Take Thomas Paine. The Paine section includes an Introduction and four essays that give us arguments against monarchy and for a war for independence. Beck could have drawn analogies, drawing parallels between Paine’s indictment of monarchical rule and the increasing concentration of authority in the US executive branch. He could have mused over connections between his own call for a non-violent revolution and Paine’s efforts to mobilize support for the war for independence. And he could have adopted Paine’s tone. Here’s Paine’s opening passage from Common Sense:
In the following sheets, the author hath studiously avoided every thing which is personal among ourselves. Compliments as well as censure to individuals make no part thereof. The wise and the worthy need not the triumph of a pamphlet; and those whose sentiments are injudicious or unfriendly, will cease of themselves, unless too much pains are bestowed upon their conversion.
Beck, instead, gives us sophomoric wit:
Politicians, like cockroaches, are not stupid creatures. Both have an uncanny ability to survive, consume all things living or dead, and can apparently live up to one month without their heads—though I would argue that politicians can survive much longer than that.
Beck also gives us a big dose of conspiracy theory. Beginning with Teddy Roosevelt and Woodrow Wilson, progressives, the new bogeymen, have been working patiently, cleverly, evilly, to create a fascist, socialist, or communist regime (the terms are interchangeable in Beck’s intellectual world). Beck says it’s not a conspiracy theory, but to borrow from another famous conspiracy theorist—‘If it walks like a duck. . .
That said, I can understand Beck’s conspiricist bent and his fear, even if I dislike his style and disagree with starting assumptions and his conclusions. In Real Enemies, historian Katheryn Olmsed argues that Americans are prone to developing conspiracy theories in part because the US government indeed has engaged in conspiracies. As the scope and size of government began to grow during and after WW I,
It gained the power to conspire agains its citizens, and and it soon began exercising that power. By the height of the cold war, government agents had consorted with mobsters to kill a foreign leader [Castro], dropped hallucinogenic drugs into the drinks of unsuspecting Americans in random bars [MKULTRA], and considered launching fake terrorist attacks on Americans in the United States.
As well, the government handed Americans conspiracy theories that they were to believe in, from a Japanese Fifth Column during WW II or, soon after, a State Department completely infiltrated by communists, on to the Al Qaeda-Saddam Hussein connection that the Bush-Cheney administration sold to the public.

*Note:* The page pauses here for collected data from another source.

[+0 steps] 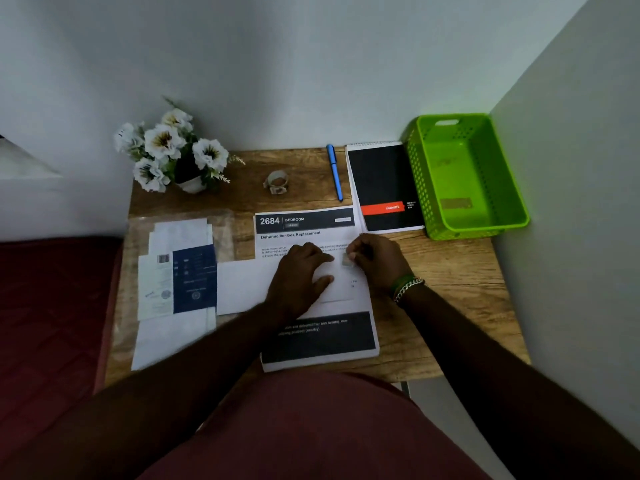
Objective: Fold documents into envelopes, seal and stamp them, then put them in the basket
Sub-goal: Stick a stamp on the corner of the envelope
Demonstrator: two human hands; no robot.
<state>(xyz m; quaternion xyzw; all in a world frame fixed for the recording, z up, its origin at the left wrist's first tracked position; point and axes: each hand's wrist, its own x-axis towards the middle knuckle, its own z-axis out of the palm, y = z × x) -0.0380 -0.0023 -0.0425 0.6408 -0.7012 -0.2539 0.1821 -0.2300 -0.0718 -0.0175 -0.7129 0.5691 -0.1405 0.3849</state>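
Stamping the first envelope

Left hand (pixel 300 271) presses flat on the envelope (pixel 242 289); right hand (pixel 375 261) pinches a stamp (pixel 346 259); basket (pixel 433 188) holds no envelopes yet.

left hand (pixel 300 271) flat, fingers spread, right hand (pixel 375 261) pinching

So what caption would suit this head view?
Left hand steadies a white envelope while right hand pinches a stamp onto it.

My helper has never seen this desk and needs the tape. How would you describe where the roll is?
Start at the wooden desk and look along its far edge by the wall. Between the flower pot and the blue pen lies the tape roll, the only small pale ring there.
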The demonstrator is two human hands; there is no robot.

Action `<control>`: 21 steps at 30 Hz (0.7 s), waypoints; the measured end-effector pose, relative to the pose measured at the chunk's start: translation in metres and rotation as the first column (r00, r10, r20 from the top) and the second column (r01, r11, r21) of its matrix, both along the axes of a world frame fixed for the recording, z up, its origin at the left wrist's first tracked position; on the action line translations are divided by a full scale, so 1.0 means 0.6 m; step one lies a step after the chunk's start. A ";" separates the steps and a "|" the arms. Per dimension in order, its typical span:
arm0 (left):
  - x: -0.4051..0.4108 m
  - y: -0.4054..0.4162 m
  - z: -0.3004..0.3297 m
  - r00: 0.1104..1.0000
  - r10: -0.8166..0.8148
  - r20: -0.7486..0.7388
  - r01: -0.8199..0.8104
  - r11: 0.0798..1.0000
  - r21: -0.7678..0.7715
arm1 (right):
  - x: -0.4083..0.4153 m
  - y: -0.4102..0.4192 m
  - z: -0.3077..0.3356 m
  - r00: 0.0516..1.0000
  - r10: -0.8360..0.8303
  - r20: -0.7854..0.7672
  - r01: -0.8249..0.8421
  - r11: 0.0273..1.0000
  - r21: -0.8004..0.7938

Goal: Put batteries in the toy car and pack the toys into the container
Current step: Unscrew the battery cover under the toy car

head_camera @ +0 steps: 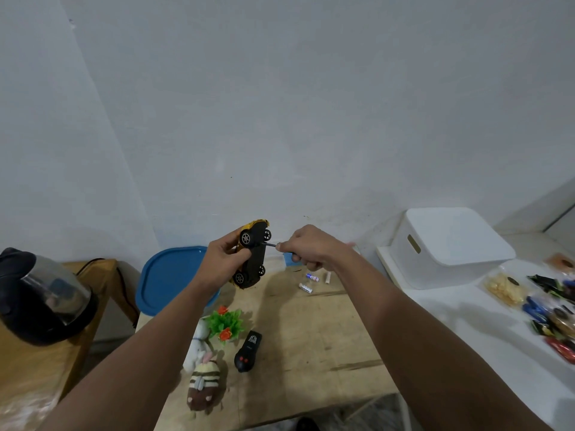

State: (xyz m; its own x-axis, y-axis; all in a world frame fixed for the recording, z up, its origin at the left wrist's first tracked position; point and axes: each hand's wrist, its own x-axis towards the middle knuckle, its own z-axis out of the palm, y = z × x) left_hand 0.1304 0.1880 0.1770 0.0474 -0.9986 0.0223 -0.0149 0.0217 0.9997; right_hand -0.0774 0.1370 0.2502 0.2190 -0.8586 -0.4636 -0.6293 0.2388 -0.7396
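Far left of the left hand: dark helmet (40,295) with clear visor on a brown stand (37,365). Just left of and below that hand: blue lid (165,279), flat on the back corner of the wood table (311,337).

Left hand (222,261) is raised, fingers wrapped round the car (253,255). Car is held in the air on its side, black underside and all four wheels toward the camera, yellow body showing at the top edge.

Under the left forearm on the table: plastic plant (225,323) with red flowers, a white plush (196,346), a brown striped plush (203,388), and just right of them a black remote (248,351).

Right hand (306,248) is closed on a screwdriver (270,244); handle mostly hidden in the fist, metal shaft points left, tip touching the car underside near the upper wheels.

Below the right hand: three batteries (312,277) loose on the table, well apart from the car.

Right of the right hand: white bin (448,247) on a white counter (466,321), then snack packets (547,309) at the far right edge.
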 end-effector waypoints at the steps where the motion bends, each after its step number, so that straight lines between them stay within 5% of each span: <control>1: 0.000 0.001 -0.002 1.000 -0.007 0.001 0.007 1.000 0.005 | 0.002 -0.001 0.002 1.000 0.011 -0.022 -0.012 0.998 -0.061; 6: -0.006 0.005 -0.005 1.000 -0.024 0.002 0.024 0.999 0.022 | 0.008 0.001 0.016 0.981 0.023 -0.194 -0.053 0.987 -0.152; 21: -0.009 0.015 -0.014 0.998 -0.018 -0.062 0.024 0.995 0.099 | 0.020 0.001 0.032 0.949 0.106 -0.299 -0.157 0.976 -0.153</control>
State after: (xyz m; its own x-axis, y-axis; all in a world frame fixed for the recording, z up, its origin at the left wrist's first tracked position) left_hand 0.1248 0.1972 0.1686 0.0243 -0.9965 -0.0799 0.0450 -0.0787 0.9959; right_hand -0.0655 0.1377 0.2696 0.2152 -0.9036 -0.3704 -0.8378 0.0240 -0.5454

With revelations of real government conspiracies, and with the US government trying to promote particular conspiracy narratives, and then spying on and harassing dissenters, you get an environment rich with conspiratorial possibilities. For example, during the Iran-Contra affair, the CIA turned a blind eye to Contra drug-runners selling crack in LA. While Olmstead thinks it’s preposterous that this was part of a government campaign to destroy the African-American population, it certainly makes more understandable why people might believe in such a conspiracy.
Finally, I can also understand Beck’s anti-intellectualism. We academics, for example, can be tremendous snobs, and much of our writing is inaccessible to the lay public (much of it is even inaccessible to me!). Still, his knee-jerk rejection of “experts” is also an awfully convenient way to protect his view of the world, and his arguments, from any evidence or reasoning that might contradict his own.